岐阜大学皮膚科医 松山かなこ氏

 今回は、爪の変色について説明したいと思います。皆さんは手や、足の爪をじっくりと観察したことはありますか? 爪を切る際に、「こんな色の変化あっただろうか?」と思ったことはありませんか? 一度、手と足の爪を明るいところでじっくりと見てみてください。他の爪と違う色をした爪はありませんか。

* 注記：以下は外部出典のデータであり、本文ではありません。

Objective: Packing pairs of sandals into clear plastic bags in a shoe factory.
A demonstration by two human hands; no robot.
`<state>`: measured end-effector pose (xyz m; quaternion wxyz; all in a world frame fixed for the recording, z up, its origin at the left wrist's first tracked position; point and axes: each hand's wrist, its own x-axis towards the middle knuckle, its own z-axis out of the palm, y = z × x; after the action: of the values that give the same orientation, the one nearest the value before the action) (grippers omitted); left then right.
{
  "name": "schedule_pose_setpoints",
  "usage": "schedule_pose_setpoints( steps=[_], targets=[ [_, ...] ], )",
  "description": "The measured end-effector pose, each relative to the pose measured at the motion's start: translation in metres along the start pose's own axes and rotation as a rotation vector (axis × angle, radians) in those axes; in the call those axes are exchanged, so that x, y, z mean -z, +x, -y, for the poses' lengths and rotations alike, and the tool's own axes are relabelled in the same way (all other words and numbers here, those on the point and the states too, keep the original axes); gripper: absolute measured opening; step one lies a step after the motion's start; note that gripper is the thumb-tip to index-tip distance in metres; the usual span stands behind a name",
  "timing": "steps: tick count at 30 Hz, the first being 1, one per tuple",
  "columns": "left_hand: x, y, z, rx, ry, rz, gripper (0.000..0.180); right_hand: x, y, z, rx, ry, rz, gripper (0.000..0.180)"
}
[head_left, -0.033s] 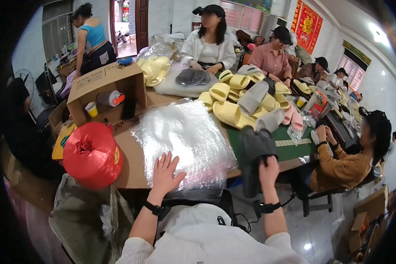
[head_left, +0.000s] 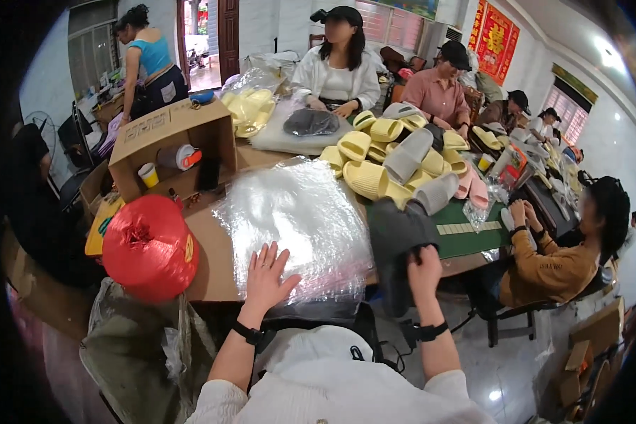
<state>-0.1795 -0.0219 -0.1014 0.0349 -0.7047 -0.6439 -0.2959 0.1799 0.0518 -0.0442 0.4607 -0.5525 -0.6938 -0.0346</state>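
Note:
My left hand (head_left: 267, 279) lies with its fingers spread on a stack of clear plastic bags (head_left: 297, 212). Beside the stack, my right hand (head_left: 425, 272) is closed on a pair of dark grey slippers (head_left: 396, 244), held at the table's near edge. The slippers look partly overlapped, and my fingers cover some of them. Behind them rises a heap of yellow slippers (head_left: 366, 179), with grey slippers (head_left: 408, 155) and pink slippers (head_left: 478, 191) mixed in.
A red roll of plastic twine (head_left: 148, 247) stands left of the bags. Behind it, an open cardboard box (head_left: 169, 131) holds a yellow cup (head_left: 148, 175) and a tumbler (head_left: 180, 157). Several people sit around the table; one in a brown top (head_left: 558, 265) is at the right.
My right hand has shifted slightly left with the dark slippers, which have turned and now show a broader side. My left hand stays nearly in place on the bags.

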Motion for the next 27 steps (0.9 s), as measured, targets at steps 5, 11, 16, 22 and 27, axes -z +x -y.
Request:
schedule_pose_setpoints(
  steps=[5, 11, 16, 22, 27],
  targets=[
    [-0.003, -0.003, 0.004, -0.004, 0.049, 0.030, 0.064, -0.064, 0.011, 0.121, 0.183, 0.219, 0.221, 0.023],
    [-0.004, 0.000, 0.004, -0.053, -0.013, 0.097, 0.060, -0.155, -0.001, 0.139, 0.277, 0.167, 0.393, 0.025],
    [-0.003, -0.001, 0.004, -0.012, 0.056, 0.031, 0.060, -0.168, 0.005, 0.123, 0.216, -0.010, 0.401, 0.023],
    [-0.003, 0.002, 0.001, -0.004, -0.016, 0.029, 0.068, -0.154, 0.028, 0.072, 0.065, -0.195, 0.361, 0.023],
    [0.002, -0.003, 0.004, 0.019, -0.019, 0.015, 0.068, -0.148, 0.022, 0.057, -0.020, -0.212, 0.302, 0.029]
  ],
)
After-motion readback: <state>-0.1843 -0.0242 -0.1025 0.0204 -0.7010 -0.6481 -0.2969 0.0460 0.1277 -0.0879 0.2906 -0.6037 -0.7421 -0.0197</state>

 爪の変色と言えば、もっとも多いのは指を挟んでしまった時などに出る内出血、つまり血豆の固まった爪下血腫です。これは爪の根元あたりに、丸い形で出現することが多く、線のようにはなりません。

 その次に多いのは、水虫による白っぽい変色です。菌の種類によっては黄色っぽかったり、緑色っぽく見えることもあります。変色した部分の形は爪の先端からくさび型になったり、線状になったりとさまざまで、爪そのものが分厚くなることもあります。

 気を付けなくてはいけないのは、茶色から黒色調で、爪の根元から先端まで走る線条の変色です。この爪の線を爪甲線条と呼びます。指先を多く使う人や、手湿疹のある人では、しばしば複数の爪に灰色がかった線条が出現することがあります。また、ある種の抗がん剤治療などを受けている人も、茶色~灰色の線条が複数の爪に出現することが知られています。

 一方、1本の指の爪にだけ線条がある場合=写真=は、皮膚がん、特に悪性黒色腫(メラノーマ)の初期病変の可能性を考えなくてはいけません。

 次に挙げるような症状のある人は、特に悪性の可能性が高いので、自分の爪があてはまるか、確認してみてください。①線条の先端が割れている②線条の部分の爪の表面がでこぼこしている③爪を超えて指の皮膚(根元でも先端でも構いません)に色素斑が伸びている④最近半年から3カ月ぐらいの間で線条の太さや色調に変化があった⑤線条の幅が5ミリを超えて太い-。一項目でも当てはまる人は注意が必要なので、早めに皮膚科を受診することを強くお勧めします。

 一方、乳児や幼児でも、このような項目に合致する爪甲線条が見られることが時々ありますが、お子さんの場合は基本的には、爪の根元にできた先天性のほくろによる変化なので過剰な心配は不要です。しかし、念のために定期的な経過観察をお勧めしています。爪の変色のみであれば、たとえ悪性の病変としても、ごく初期なので、適切な治療で完治が得られます。放置せず、一度皮膚科でご相談ください。